Cette discussion budgétaire est celle des fauxsemblants. Ce projet de budget en cache un autre qui portera la marque de l’austérité et les Français le découvriront fin mars après les élections
municipales. Mais pour les collectivités territoriales,le tour de vis est pour aujourd’hui.

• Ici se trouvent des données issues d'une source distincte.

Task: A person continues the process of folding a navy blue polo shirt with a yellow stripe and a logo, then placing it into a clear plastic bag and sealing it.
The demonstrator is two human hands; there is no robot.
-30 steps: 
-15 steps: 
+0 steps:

L’augmentation réelle de la dotation aux collectivités sera, non pas de 1,6 % comme le prétend la loi
de finances, mais limitée à 0,71 %, alors que l’inflation est de 1,71 % et de 3,9 % si l’on tient compte du «panier du maire», indice calculé à partir des dépenses réelles des
collectivités.
Ainsi, une fois de plus, l’État se défausse de ses difficultés sur les élus locaux.Il l’a fait ces dernières années avec des transferts de compétences (gestion du RMI,
de l’allocation dépendance,des personnels TOS…) sans transfert des moyens nécessaires. Il le fait aujourd’hui en limitant les crédits pour les collectivités locales dans le budget 2008. Petit
retour en arrière : en juillet, M. Sarkozy annonce un plan de 15 milliards de mesures fiscales. Ce paquet fiscal devait provoquer un «choc de croissance» qui n’est jamais arrivé, il ne reste plus
que l’injustice des mesures prises. Et c’est en partie sur le dos des élus locaux que vont être financés ces avantages fiscaux dont bénéficieront les ménages les plus aisés.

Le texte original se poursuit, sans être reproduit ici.